Some other highlights of the day were:

  • Mikaels Huss (SciLifeLab bioinformatics long-term support) presentation of different questions one might want to ask from APIs, and to some extent which providers could answer them at the moment. He also made what I think is a very valid point about that the true challenge in the life science field in the future does not lay in the size of the data but in it’s heterogeneity. A topic that several of the speakers touched upon.
  • Keijo Heljankos (Aalto School of Science) rundown of the tools that they are developing for handling NGS data. Including HadoopBam, but also SeqPig (NGS data in Apache Pig) and SeqSpork (roughly SeqPig in Spark, kudos by the way for that nice name).
  • Rolf Apweiler of the EMBL-EBI spoke of the “pheotyping centers called hospitals” that we seem to have all over the place and the challenges and prospects of working with data originating from that source in the future. He also mentioned the problem of transferring data between centers due to limited bandwidth and spoke briefly about the EMBL-EBI Embassy cloud. This was presented as one type of solution to this problem, where one can get access to virtual machines within their infrastructure and thus move the computations to the data rather than the other way around.
  • For the last talk of the day it was nice to hear Asta Laiho (Bioinformatics Unit at the Turku Centre for Biotechnology) speaking on the work they do in their sequencing and bioinformatics core facilities, since it resonates very well with what we have been seeing. We also had an interesting talk in the post-talk networking session comparing notes – and as always it seems that everyone is confronted with similar problems.
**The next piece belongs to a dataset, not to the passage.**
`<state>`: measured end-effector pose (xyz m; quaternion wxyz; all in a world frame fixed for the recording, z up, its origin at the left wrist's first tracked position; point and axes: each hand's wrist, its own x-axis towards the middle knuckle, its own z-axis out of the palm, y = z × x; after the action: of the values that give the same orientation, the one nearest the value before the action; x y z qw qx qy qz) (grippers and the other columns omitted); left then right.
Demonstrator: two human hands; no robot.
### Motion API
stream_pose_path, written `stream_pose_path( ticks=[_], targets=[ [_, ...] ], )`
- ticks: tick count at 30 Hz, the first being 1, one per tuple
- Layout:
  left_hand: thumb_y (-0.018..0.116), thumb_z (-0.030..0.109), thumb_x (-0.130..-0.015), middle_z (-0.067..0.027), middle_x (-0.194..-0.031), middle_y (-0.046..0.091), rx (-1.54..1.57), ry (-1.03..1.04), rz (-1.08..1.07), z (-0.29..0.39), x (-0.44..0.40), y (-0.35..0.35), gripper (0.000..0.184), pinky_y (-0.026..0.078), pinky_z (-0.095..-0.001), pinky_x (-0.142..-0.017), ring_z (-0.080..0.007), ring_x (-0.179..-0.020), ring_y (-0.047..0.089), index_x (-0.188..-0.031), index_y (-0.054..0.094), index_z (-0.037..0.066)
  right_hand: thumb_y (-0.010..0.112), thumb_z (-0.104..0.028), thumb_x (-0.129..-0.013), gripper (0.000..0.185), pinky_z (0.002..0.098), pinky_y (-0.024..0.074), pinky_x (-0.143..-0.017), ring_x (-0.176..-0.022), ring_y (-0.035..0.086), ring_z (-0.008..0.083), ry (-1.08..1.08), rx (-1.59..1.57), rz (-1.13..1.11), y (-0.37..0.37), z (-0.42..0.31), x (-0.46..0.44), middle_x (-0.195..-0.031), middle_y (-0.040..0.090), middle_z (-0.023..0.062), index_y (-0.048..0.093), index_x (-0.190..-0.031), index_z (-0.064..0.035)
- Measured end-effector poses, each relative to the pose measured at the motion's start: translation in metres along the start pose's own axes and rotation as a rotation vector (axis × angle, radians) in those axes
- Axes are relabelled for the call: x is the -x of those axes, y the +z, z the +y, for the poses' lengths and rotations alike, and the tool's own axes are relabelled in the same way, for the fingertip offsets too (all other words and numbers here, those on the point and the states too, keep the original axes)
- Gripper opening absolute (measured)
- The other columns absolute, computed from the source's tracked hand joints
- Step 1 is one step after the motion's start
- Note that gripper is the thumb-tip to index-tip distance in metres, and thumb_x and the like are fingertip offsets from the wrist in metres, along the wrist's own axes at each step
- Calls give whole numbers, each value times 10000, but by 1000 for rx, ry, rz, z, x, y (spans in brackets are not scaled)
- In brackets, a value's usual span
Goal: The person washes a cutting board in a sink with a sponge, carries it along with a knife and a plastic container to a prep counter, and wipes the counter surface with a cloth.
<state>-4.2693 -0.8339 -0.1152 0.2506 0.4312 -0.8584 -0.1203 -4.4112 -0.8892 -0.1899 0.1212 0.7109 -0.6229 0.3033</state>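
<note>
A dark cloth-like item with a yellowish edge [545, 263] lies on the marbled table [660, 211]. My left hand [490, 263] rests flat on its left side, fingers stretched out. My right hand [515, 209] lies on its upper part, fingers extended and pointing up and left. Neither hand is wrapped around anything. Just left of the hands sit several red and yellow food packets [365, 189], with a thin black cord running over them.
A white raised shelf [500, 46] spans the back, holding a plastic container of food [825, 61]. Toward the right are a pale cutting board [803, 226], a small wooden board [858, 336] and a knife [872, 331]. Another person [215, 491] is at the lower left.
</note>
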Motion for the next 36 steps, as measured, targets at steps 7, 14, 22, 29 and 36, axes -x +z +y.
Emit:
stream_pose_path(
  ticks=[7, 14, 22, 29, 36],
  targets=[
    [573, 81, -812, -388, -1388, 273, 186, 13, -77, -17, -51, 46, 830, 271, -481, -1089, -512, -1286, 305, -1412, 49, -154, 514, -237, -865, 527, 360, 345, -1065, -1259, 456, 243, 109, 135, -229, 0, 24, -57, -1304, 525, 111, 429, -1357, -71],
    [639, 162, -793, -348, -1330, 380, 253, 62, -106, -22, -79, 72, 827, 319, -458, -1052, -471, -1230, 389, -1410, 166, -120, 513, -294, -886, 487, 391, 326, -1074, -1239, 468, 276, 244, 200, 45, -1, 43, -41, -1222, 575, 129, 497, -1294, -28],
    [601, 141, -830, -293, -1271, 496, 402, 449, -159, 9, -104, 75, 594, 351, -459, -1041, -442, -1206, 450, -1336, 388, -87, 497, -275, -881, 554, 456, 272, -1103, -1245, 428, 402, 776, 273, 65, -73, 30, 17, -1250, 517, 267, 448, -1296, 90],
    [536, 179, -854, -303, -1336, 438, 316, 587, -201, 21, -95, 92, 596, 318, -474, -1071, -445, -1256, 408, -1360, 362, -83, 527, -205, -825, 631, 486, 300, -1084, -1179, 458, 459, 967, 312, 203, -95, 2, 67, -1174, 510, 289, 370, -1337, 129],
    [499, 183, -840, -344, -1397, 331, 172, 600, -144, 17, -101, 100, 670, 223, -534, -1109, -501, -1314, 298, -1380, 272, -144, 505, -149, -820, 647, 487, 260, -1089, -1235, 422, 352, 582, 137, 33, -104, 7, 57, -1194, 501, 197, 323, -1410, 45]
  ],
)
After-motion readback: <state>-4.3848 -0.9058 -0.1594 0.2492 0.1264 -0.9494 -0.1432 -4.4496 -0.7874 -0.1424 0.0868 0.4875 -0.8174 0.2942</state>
On the technical side she mentioned the cloud infrastructure ePuouta that they were using to scale out their internal infrastructure to the (private) cloud, which I thought sounded like a really nice solution for handling a highly variable workload.

To wrap up I’d like to mention a, in my mind highly interesting topic, brought up in the panel discussion of the implications of making genomic data publicly available. It’s been argued that the individual should be allowed to make the decision of making his or her own data public, however since this will not reveal information only about that individual, but also about their relatives, this makes it a much broader question. I think that establishing ethical guidelines and legal frameworks for this type of this questions is something that we as a society are going to have to deal with in coming years.

All in all a very interesting afternoon.